Happiness [SELESAI] ✔

By AM_Sel

2.3M 264K 44.9K

Lo itu makhluk terindah yang pernah gue temui. Lo makhluk terkuat di hidup gue. Tapi, lo juga makhluk terapuh... More

• 0 •
• 1 •
• 2 •
• 3 •
• 4 •
• 5 •
• 6 •
• 7 •
• 8 •
• 9 •
• 10 •
• 11 •
• 12 •
• 14 •
• 15 •
• 16 •
• 17 •
• 18 •
• 19 •
• 20 •
• 21 •
• 22 •
• 23 •
• 24 •
• 25 •
• 26 •
• 27 •
• 28 •
• 29 •
• 30 •
• 31 •
• 32 •
• 33•
• 34 •
• 35 •
• 36 •
• 37 •
• 38 •
• 39 •
Special : Poppy
Bonus +
❤ Cuap-Cuap Sellin ❤
Bonus ++
Bonus +++
ff
Bonus ++++
Bonus singkat karena rindu
Special
Special (2)
Bonus +++++
Bonus ++++++
Happy Birthday! and a little spoiler to you guys

• 13 •

38.9K 5.7K 733
By AM_Sel

Wajahnya damai.

Duduk diam di atas ranjang dan menatap langit biru dengan sendu. Tidak bergerak sama sekali sejak tiga puluh menit lalu.

Seolah bisu, ia tak bicara. Seolah tuli, ia tak merespon.

Tidak ada yang bisa membuka hatinya. Menyentuh pun tak ada yang sanggup.

Dia terlalu tak terjangkau. Wanita itu mendorongnya ke jurang yang terlalu dalam. Tak terselamatkan.

...Ah, kecuali jika ada orang yang memang nekat untuk ikut terjun menyelamatkannya.

•••••

El mengerjap, lalu segera menghampiri kedua orang itu, dan menarik tubuh Bara sekuat tenaganya agar menjauh dari Alvano.

"Apa-apaan sih, Bara?!" seru El.

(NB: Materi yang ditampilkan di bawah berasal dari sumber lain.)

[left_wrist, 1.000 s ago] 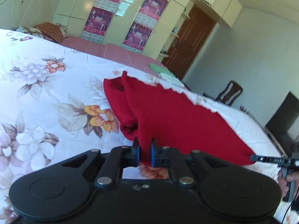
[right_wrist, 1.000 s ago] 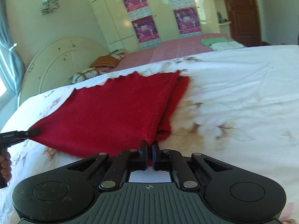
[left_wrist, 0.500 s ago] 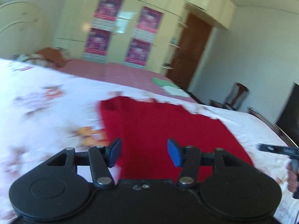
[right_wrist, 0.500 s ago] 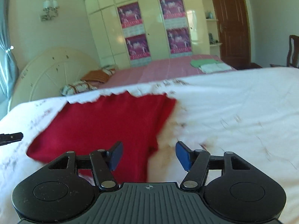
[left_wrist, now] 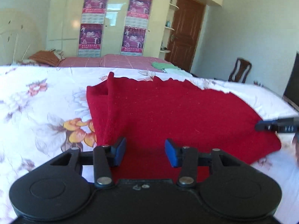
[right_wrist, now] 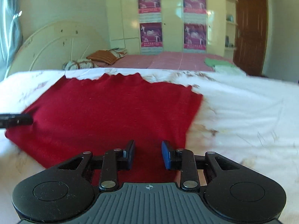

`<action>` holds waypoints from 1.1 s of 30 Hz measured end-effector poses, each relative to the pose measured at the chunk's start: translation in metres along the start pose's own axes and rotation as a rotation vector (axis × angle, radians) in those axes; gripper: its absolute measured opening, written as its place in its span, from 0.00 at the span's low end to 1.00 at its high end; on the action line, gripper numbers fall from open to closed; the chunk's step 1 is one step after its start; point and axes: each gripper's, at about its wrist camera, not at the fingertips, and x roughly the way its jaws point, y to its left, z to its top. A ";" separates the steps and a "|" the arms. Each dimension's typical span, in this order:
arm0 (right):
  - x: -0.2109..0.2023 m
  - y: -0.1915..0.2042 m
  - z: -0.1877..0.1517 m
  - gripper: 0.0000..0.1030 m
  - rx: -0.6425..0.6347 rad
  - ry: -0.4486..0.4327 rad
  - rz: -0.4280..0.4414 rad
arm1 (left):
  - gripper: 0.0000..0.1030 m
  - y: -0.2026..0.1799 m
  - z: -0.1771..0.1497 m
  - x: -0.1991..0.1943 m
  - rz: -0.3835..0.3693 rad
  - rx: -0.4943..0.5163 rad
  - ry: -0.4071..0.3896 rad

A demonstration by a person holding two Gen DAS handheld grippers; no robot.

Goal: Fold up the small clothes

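Both tools have released the garment (left_wrist: 177,115) since the earlier frame. Left tool (left_wrist: 144,153) and right tool (right_wrist: 147,155) hover with fingers apart above its near edge; it lies flat on the bed (right_wrist: 243,115), long axis spanning between them.

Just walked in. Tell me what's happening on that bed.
A person is folding a red knit garment on a bed with a floral sheet, working a handheld tool in each hand. Right now both the left tool and the right tool are open and hold nothing, poised over the near edge of the garment. The garment lies flat, with one side already folded over.
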 end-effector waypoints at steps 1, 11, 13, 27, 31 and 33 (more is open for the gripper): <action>0.000 0.002 0.004 0.29 -0.018 0.015 0.003 | 0.53 -0.004 0.007 -0.001 0.010 -0.001 -0.022; 0.077 0.067 0.076 0.57 -0.130 0.043 0.103 | 0.63 -0.044 0.073 0.102 -0.094 0.106 0.090; 0.095 0.074 0.074 0.56 -0.190 0.083 0.108 | 0.68 -0.039 0.073 0.114 -0.034 0.148 0.109; 0.090 -0.006 0.065 0.57 -0.079 0.016 -0.114 | 0.71 0.004 0.074 0.085 0.037 0.049 0.017; 0.037 -0.005 0.062 0.56 -0.016 -0.100 -0.050 | 0.73 0.022 0.058 0.022 0.097 -0.041 -0.076; 0.016 -0.004 0.057 0.29 -0.010 -0.102 -0.023 | 0.73 0.039 0.039 -0.010 0.107 -0.191 -0.089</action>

Ia memosisikan tubuhnya, di antara mereka berdua. Was-was jika 'tubrukan' tadi terjadi lagi.

"Ngapain lo di sini?!"

El kembali mengerjap, lalu menoleh menatap Alvano yang tadi bertanya dengan bingung.

"Seharusnya gue yang nanya! Ngapain lo di sini, brengsek!" seru Bara, "nyokap lo nangis di rumah karena lo ngga pulang! Balik ngga lo?!"

Oke. El sangat tidak mengerti di sini.

"Kalian saling kenal?" tanyanya. Menatap kedua orang itu bergantian.

Bara mendengus, "ya iyalah. Alvano. Sepupu gue yang paling gue sayang," ujarnya sarkastis.

Vano berdecih, sementara El mematung. Apa?

"Sepupu?" tanya El pelan.

Ah, kenapa bumi bisa sesempit ini?

Benar juga. Saat dia masuk rumah sakit karena perbuatan Cakra beberapa waktu lalu, Ayahnya Alvano yang merawatnya. Lagi. Itu pasti bukanlah suatu kebetulan. Pasti karena Bara.

"Bokap gue, adiknya Bokap Vano," ujar Bara.

El tersentak, lalu menatap Vano dengan mata yang melebar. Ia tak membalas. Ada sesuatu yang berdenyut sakit di sudut hatinya.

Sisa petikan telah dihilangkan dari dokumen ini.